Si te casaste con la persona equivocada…



Nos casamos con la persona equivocada, porque la correcta nos siente mal – nos sentimos no merecedoras; porque no tenemos la experiencia de relaciones saludables, porque ni siquiera asociamos el ser amadas con sentirnos satisfechas. Algunas de las razones son más sencillas de lo que pareciera, aquí te dejamos algunas para la reflexión.

No nos conocemos a nosotras mismas.

En parte, se debe a que enfrentamos una variedad de problemas cuando tratamos de acercarnos a los demás. Solo para los que no nos conocemos bien parecemos normales.

Tal vez tenemos una tendencia a perder los estribos cuando alguien no está de acuerdo con nosotras o únicamente podemos relajarnos cuando estamos trabajando; quizá la intimidad después del sexo nos resulta difícil o nos quedamos calladas ante una humillación. Nadie es perfecto. El problema es que, antes del matrimonio, rara vez nos adentramos en nuestra complejidad.

No conocemos a la otra persona.

Necesitamos conocer el funcionamiento íntimo de la psique de la persona con la que estamos planeando casarnos. Necesitamos conocer sus actitudes o postura sobre la autoridad, la humillación, la introspección, la intimidad sexual, la proyección, el dinero, los niños, el envejecimiento, la fidelidad y un centenar de cosas más. Este conocimiento no estará disponible a través de una charla estándar.

Visitamos a sus familiares. Miramos sus fotos, conocemos a sus compañeros de la escuela. Todo esto nos ayuda a tener la sensación de que sabemos algo del otro. No es así. El matrimonio acaba por ser una especie de apuesta esperanzada que hacen dos personas que todavía no saben quiénes son ni en quiénes se convertirán.

No estamos acostumbradas a ser felices.

Creemos que buscamos la felicidad en el amor, pero no es tan simple. Lo que a veces parece que realmente buscamos es la familiaridad – que bien puede complicar cualquier plan que podríamos tener para la felicidad.

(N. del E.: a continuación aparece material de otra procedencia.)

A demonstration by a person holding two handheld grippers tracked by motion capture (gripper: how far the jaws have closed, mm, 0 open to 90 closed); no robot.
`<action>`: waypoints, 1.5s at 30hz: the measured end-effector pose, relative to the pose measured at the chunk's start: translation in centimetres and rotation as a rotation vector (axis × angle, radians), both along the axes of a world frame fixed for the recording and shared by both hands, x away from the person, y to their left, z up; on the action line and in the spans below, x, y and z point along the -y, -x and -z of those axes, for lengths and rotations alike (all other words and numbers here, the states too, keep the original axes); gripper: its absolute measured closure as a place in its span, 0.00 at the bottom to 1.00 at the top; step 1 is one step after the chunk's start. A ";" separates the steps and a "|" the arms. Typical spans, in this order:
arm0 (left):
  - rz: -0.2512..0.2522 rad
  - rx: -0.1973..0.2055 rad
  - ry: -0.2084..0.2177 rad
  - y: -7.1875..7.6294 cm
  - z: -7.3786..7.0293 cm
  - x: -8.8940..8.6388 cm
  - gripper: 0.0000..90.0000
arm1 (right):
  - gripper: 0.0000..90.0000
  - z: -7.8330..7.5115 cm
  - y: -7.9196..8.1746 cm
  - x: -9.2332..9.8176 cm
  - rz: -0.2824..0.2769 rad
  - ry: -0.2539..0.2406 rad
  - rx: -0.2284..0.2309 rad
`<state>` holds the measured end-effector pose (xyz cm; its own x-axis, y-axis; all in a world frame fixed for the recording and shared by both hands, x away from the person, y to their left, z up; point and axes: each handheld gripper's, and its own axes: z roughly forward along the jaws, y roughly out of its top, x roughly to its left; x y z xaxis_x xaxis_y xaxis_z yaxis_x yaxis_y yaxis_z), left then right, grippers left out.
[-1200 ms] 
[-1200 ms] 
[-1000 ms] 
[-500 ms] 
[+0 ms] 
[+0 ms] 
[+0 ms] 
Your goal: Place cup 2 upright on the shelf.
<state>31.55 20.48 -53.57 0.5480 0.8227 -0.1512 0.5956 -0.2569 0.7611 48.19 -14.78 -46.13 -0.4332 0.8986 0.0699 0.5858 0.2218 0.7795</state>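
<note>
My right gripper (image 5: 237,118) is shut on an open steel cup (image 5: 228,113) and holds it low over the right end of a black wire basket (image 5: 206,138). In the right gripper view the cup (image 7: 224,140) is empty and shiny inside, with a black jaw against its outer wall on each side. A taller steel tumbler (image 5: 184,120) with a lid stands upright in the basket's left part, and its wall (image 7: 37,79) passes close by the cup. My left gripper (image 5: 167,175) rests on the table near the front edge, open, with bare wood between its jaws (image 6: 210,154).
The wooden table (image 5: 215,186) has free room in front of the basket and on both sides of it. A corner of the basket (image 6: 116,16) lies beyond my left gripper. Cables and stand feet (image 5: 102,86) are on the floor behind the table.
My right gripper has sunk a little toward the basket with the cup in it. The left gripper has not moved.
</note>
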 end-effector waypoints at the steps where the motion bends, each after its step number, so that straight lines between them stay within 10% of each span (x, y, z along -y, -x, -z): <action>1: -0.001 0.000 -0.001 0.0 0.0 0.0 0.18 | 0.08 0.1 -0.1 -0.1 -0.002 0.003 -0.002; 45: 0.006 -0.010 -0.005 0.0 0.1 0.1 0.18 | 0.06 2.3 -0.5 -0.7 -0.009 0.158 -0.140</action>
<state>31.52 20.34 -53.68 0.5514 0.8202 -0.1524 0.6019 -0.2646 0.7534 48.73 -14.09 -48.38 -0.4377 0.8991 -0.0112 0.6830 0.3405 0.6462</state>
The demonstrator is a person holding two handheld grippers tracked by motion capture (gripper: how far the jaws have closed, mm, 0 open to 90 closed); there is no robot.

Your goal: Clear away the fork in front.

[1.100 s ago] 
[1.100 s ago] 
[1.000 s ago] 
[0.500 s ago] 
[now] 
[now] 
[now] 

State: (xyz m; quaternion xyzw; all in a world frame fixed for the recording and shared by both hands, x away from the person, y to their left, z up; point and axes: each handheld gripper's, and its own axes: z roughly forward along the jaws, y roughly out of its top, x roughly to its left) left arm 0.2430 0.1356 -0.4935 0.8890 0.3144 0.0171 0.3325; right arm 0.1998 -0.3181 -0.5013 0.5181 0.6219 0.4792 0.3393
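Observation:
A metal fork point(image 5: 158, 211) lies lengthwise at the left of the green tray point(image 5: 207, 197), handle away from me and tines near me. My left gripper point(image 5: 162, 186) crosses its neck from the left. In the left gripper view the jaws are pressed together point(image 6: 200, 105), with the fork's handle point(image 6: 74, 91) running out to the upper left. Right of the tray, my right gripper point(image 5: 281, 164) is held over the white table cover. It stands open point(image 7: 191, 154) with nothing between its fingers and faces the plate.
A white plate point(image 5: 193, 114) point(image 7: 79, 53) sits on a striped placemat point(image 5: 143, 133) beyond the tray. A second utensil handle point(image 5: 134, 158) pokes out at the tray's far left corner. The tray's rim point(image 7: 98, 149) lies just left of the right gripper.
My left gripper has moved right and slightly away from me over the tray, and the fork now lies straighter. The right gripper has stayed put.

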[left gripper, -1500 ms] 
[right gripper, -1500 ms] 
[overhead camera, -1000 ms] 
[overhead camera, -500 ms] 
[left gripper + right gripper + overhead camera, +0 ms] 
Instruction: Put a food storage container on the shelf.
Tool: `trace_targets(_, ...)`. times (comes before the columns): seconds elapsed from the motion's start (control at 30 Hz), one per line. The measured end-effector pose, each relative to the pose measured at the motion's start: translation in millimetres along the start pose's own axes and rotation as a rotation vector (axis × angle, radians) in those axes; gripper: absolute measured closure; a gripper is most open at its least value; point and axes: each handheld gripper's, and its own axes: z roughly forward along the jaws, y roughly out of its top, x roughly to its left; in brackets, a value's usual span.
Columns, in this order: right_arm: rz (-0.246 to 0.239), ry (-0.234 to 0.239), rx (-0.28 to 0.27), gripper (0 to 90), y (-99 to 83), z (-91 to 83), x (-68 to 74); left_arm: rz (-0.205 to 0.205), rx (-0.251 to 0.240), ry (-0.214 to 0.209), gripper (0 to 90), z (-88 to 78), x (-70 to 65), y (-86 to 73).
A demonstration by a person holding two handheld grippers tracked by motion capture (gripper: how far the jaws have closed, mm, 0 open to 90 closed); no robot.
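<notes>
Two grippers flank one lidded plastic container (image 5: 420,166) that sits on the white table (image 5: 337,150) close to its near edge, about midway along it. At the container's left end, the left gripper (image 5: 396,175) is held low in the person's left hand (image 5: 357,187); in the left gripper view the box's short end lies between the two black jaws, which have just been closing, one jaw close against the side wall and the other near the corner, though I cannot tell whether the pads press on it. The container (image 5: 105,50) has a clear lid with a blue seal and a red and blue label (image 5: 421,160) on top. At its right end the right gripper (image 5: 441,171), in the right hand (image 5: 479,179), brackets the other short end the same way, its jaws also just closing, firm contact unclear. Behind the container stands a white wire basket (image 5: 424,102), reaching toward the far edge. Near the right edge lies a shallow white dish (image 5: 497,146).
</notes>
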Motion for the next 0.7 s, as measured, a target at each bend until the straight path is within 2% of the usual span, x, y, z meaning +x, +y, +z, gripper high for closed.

Recreamos en las relaciones adultas algunos de los sentimientos que conocíamos en la infancia. ¿Cómo percibimos el amor cuando éramos niñas?, por desgracia, las experiencia que vivimos pueden no haber sido sencillas. El amor que conocimos de niñas puede haber desencadenado con otras dinámicas menos agradables como: humillación, control, abandono, falta de expresión; en resumen: sufrimiento.

Practicidad

Valdría la pena considerar algunos aspectos prácticos cuando elegimos un compañero de vida. ¿Qué locuras podrían hacer juntos?, ¿cómo se podría criar a los hijos?, ¿cómo se pueden desarrollar en conjunto?. ¿cómo se puede seguir siendo amigos?

Debemos abandonar la idea romántica de que existe un ser perfecto que puede satisfacer todas nuestras necesidades y cada uno de nuestros anhelos. Vale la pena hacer el esfuerzo del autoconocimiento, para así elegir con consciencia a nuestro compañero de vida.